Most of the movie, however, focuses on the middle-aged Inoue Haruko (Mochizuki Yûko), whose husband was killed in Tokyo during the war by an American bomb. She has struggled to provide education and concomitant better life chances for her 21-year-old daughter, Utako (Katsuragi Yôko), and nineteen -year-old medical school-attending son, Seiichi (Taura Masami). To put it mildly, neither appreciates her devotion. Both are embarrassed by her overemotionalism, by her low-status employment, as a food-serving girl in an inn in the tourist destination of Atami (near Tokyo) and by having prostituted herself to get money to support her family in the desperate times following Japan’s defeat.

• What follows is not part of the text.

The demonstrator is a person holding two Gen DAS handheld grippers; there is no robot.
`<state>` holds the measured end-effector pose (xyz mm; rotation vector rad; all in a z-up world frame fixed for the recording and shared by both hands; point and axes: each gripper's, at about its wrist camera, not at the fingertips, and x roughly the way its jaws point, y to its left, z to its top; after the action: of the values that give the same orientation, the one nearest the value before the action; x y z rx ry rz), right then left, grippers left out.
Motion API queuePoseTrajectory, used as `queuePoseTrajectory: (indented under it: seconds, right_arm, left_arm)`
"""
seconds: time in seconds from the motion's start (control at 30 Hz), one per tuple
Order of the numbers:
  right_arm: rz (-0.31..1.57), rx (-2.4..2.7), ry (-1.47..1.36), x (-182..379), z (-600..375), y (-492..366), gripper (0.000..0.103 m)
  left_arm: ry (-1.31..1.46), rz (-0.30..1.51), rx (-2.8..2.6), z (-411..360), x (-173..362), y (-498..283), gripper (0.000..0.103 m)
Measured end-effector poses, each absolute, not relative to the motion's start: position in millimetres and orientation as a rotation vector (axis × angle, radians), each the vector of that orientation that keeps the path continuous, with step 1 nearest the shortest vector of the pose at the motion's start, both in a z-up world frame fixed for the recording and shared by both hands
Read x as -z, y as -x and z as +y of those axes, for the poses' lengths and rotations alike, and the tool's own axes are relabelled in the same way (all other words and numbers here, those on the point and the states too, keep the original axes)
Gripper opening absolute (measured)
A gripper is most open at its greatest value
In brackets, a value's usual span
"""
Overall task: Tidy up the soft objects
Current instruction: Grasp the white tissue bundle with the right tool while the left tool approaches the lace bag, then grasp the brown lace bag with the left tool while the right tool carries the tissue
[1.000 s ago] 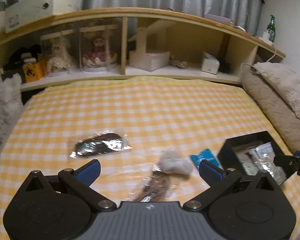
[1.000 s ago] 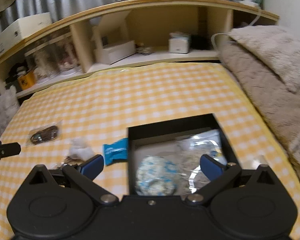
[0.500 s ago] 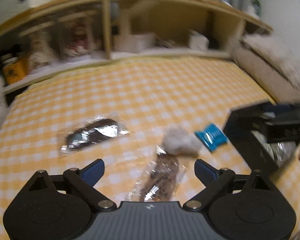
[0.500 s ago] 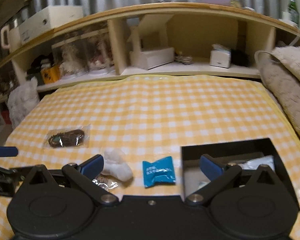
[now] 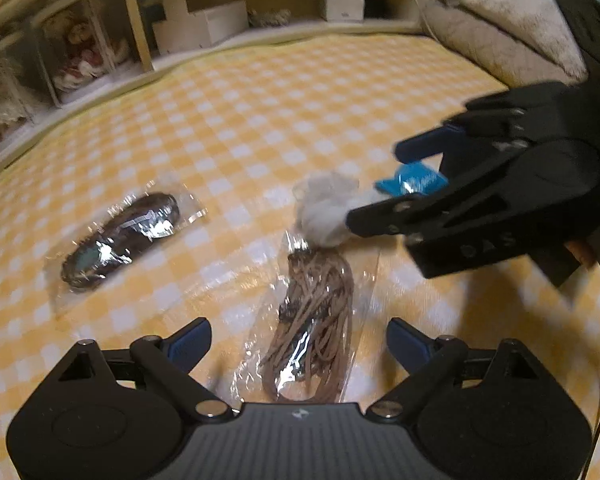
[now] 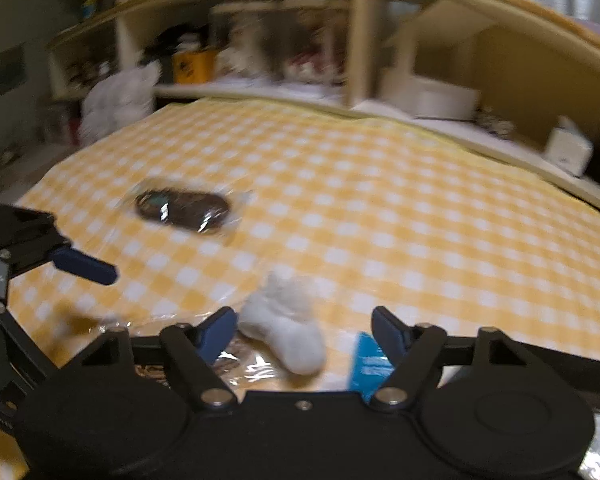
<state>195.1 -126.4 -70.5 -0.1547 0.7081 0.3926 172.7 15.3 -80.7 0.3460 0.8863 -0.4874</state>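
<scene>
I am closing the left gripper (image 5: 299, 340) around the clear bag of brown cords (image 5: 314, 322) on the yellow checked cloth (image 5: 260, 128); the pads are not pressing yet. Just beyond that bag, the white fluffy sock (image 6: 286, 328) is lying between the right gripper (image 6: 304, 330) fingers, also narrowing without touching. The blue packet (image 6: 365, 364) is sitting beside the sock.

Both the left gripper (image 5: 299, 338) and right gripper (image 6: 304, 330) are closing, fingers not yet gripping.
</scene>
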Motion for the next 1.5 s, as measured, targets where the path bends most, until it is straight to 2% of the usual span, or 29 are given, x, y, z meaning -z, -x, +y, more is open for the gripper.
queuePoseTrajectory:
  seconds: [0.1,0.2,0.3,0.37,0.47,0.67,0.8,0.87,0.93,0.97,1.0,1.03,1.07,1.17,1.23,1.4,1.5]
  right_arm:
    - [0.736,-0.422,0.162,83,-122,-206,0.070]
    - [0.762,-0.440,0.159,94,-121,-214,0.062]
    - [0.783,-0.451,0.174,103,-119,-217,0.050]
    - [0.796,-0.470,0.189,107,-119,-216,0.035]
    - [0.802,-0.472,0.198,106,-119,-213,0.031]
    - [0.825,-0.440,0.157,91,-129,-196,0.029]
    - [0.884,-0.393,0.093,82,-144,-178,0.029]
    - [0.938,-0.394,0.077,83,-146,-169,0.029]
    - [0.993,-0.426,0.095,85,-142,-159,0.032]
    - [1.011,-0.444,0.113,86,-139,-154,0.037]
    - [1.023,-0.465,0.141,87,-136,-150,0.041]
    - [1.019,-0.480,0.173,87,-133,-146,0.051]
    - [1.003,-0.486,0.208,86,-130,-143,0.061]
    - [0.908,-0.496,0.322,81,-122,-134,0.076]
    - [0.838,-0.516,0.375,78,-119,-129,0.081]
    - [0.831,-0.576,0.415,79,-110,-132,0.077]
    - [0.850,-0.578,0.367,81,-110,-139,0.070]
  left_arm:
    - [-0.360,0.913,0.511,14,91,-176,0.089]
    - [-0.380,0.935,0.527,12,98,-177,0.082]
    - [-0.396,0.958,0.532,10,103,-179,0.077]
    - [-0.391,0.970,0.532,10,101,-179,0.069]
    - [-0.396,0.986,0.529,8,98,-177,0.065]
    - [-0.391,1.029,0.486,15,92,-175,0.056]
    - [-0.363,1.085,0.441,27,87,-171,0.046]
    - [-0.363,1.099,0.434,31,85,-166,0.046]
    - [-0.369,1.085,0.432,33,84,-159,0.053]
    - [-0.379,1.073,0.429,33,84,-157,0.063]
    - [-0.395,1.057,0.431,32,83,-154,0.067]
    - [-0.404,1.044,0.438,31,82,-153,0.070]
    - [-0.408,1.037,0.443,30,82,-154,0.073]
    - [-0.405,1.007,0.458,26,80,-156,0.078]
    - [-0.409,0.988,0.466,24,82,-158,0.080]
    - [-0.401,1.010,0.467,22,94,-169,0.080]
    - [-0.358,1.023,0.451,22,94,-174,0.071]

She is a bit cloying, but the ingratitude is extreme. Partly, her children have been turned against her by her brother-in-law (Himori Shinichi) to whom she mistakenly entrusted caring for them on her husband’s land. The black marketeer violated his agreement, which had been forged on family solidarity that he invoked but did not deliver.

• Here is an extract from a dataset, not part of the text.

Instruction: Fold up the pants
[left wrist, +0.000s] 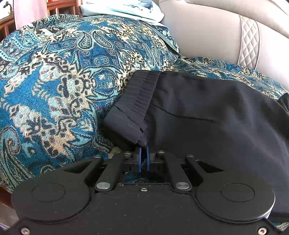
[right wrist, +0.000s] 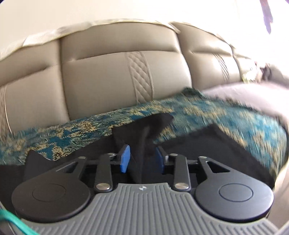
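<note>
Dark navy pants [left wrist: 198, 112] lie on a blue and gold paisley throw [left wrist: 54, 81] over a sofa seat, with the elastic waistband [left wrist: 142, 90] toward the left. My left gripper [left wrist: 144, 150] is shut on the near corner of the waistband, blue pads pressed together on the cloth. In the right wrist view, my right gripper [right wrist: 142, 157] has its blue pads [right wrist: 125, 159] apart, with a raised fold of the pants [right wrist: 142, 133] standing between them. The view is motion-blurred, and I cannot tell whether the pads touch the cloth.
The beige leather sofa backrest [right wrist: 101, 81] rises behind the throw. Folded light blue clothing [left wrist: 124, 9] sits at the far end of the seat. Wooden furniture [left wrist: 59, 7] stands beyond the sofa at the far left.
</note>
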Available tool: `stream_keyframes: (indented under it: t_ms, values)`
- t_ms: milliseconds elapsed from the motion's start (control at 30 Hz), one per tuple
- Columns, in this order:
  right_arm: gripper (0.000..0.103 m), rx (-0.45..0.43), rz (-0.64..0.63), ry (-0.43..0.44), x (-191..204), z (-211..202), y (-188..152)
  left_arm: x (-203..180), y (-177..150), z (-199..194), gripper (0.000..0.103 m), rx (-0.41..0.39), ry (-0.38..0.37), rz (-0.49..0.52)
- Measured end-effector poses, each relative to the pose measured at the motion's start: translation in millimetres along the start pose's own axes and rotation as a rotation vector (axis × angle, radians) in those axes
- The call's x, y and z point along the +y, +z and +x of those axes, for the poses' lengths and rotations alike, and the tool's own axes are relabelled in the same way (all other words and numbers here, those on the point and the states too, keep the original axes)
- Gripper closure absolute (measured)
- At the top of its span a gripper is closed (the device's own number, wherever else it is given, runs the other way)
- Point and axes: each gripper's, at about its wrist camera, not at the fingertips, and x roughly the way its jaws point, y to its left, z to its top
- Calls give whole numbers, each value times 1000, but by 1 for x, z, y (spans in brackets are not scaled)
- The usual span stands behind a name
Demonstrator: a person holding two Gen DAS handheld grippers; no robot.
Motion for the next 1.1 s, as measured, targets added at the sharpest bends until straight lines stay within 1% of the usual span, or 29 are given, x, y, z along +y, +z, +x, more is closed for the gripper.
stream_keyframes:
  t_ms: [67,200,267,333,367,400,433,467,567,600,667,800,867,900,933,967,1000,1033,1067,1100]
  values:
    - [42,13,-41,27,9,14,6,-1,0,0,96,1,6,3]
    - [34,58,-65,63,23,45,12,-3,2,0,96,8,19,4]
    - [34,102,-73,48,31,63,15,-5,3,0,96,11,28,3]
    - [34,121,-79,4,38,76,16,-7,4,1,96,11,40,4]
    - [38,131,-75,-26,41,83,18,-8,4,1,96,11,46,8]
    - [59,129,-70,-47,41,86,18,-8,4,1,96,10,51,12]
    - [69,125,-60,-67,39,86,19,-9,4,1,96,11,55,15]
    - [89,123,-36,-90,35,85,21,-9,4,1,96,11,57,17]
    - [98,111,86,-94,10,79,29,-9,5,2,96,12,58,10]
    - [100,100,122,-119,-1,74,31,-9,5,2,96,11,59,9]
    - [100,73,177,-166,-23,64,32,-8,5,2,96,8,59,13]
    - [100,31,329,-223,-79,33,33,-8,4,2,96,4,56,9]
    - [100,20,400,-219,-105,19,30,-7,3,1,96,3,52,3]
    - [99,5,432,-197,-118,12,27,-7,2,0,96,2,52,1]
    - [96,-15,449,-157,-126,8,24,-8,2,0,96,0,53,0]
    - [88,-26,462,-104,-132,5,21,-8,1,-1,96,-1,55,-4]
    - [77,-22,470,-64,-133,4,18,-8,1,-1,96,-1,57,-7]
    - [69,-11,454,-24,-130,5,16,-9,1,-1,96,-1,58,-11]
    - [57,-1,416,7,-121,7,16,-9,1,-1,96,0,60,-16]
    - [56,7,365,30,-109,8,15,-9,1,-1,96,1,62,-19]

Utako was raped soon after the end of the war. She tells the English teacher (Uehara Ken) who wants her to run away with him that she doesn’t dislike him personally, but that she hates men in general… and also his wife. She goes off with him without even leaving a note to her mother.

Meanwhile, Seiichi wants to be adopted by an aged physician and his wife. They lost their only son during the war and can provide him more money and status (including professional status) than his mother can. They are never seen, but could not have less empathy for Haruko than their son does. Both children avoid eye contact when she visits.

The tearjerker “mother picture” (haha-mono) is a tragedy of the shattered Japan. The newspaper headlines and newsreel footage are the macro connection to the micro story of one shattered family and there is a flashback to a classroom in a bombed out (ceilingless) building in which Utako questions the teacher who had earlier espoused the noble mission of the Japanese military and now says it was a mistake. She accuses him of lying to the students and he responds that he mistakenly believed propaganda fed him.

The mosaic of public events was novel to Japanese audiences ca. 1953, though the flashbacks to rubble, hypocrisy, and disaster could not have been. They are more ancient history now, and I found the flashbacks more interesting than Haruko’s plaints (however well justified) to and about her children and her nefarious brother-in-law and his equally nasty wife.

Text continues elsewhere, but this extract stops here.